22 November 2008

One Mo'

Here's all 10 MPTs (most parsimonious trees) from Yates & Kitching (2003) combined into one network:


Hmm, just noticed how reminiscent these are of Charley Harper's work....

20 November 2008

Names on Nodes: Viewing Phylogenies

One of the primary uses for Names on Nodes will be as a viewer for phylogenetic hypotheses. The first incarnation will be able to digest hypotheses from NEXUS files; later versions will allow other file formats and ad hoc creation. I've been working on this aspect of the application lately and thought I'd post a few screen shots. (Warning: This is not the final look. I am definitely going to use a more legible font!)

Here's a very simple tree from a study on carnivoran phylogeny using supertrees (Bininda-Emonds et al. 1999):


(Note: the feliform side is a little outdated by now.)

This is a directed acyclic graph (and specifically a tree) rendered using the Flare ActionScript library, an extremely powerful (if sometimes frustrating) data visualization tool. It's based on the only tree in that particular NEXUS file. But what if a NEXUS file has more than one tree? This is where it gets kind of neat (I think)—Names on Nodes can show multiple hypotheses at once!

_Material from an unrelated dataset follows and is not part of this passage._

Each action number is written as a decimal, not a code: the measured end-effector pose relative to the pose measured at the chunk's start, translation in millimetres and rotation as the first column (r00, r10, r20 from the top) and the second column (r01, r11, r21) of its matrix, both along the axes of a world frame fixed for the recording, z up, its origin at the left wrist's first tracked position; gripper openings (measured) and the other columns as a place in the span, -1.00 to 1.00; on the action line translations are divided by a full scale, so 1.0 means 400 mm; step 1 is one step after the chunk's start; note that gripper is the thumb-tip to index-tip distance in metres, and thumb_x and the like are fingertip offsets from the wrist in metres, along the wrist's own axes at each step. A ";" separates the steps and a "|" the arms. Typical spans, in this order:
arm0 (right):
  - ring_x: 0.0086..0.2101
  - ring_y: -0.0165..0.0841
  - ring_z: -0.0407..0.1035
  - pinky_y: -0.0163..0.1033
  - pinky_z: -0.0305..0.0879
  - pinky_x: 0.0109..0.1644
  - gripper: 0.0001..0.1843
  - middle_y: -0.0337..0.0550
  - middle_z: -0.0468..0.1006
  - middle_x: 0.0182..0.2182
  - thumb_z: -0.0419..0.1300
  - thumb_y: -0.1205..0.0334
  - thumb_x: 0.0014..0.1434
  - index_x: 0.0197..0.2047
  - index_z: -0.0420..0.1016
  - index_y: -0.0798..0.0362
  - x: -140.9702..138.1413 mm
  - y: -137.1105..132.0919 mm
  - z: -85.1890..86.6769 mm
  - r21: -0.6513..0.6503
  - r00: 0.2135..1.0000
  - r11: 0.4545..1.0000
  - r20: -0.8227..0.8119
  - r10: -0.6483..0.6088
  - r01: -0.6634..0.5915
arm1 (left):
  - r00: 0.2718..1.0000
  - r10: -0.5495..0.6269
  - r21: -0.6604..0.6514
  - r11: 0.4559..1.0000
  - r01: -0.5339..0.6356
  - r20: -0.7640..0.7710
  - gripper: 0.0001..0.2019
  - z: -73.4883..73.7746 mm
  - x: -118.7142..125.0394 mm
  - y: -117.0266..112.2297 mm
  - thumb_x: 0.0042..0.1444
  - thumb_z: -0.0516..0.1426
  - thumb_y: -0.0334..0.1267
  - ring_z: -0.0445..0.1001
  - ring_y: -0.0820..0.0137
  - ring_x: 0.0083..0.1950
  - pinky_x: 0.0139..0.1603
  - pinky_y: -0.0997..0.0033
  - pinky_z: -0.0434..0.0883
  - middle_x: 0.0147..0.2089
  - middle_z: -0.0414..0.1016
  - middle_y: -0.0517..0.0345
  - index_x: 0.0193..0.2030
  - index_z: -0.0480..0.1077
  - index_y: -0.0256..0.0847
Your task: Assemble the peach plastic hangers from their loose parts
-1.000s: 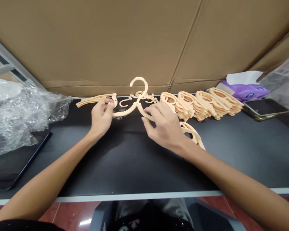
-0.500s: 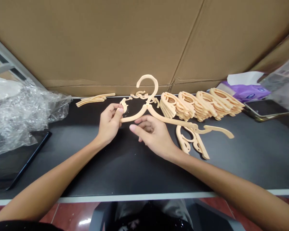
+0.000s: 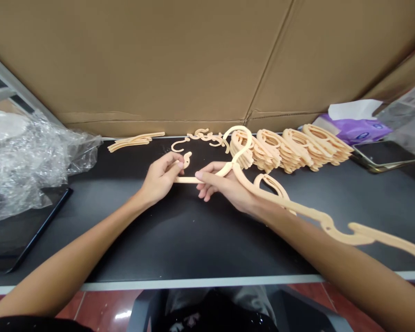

Here's a combination of two hypotheses from Novacek's (1989) study of mammalian phylogeny:


(Note: Much of this was changed by the subsequent molecular revolution in eutherian phylogeny.)

The NEXUS file has one tree based on extant organisms and another with some extinct taxonomic units. This network represents the phylogeny if both trees were true. Obviously, it shouldn't be taken too literally—there's no way carnivorans are descended from a hybridization of two disparate lineages, for example. But it shows a sort of consensus, and can be used for the application of phylogenetic definitions.

For the more botanically-inclined, here's a similar network for Rodman et al.'s (1984) analysis of Centrospermae:


(I have no idea how outdated this one is.)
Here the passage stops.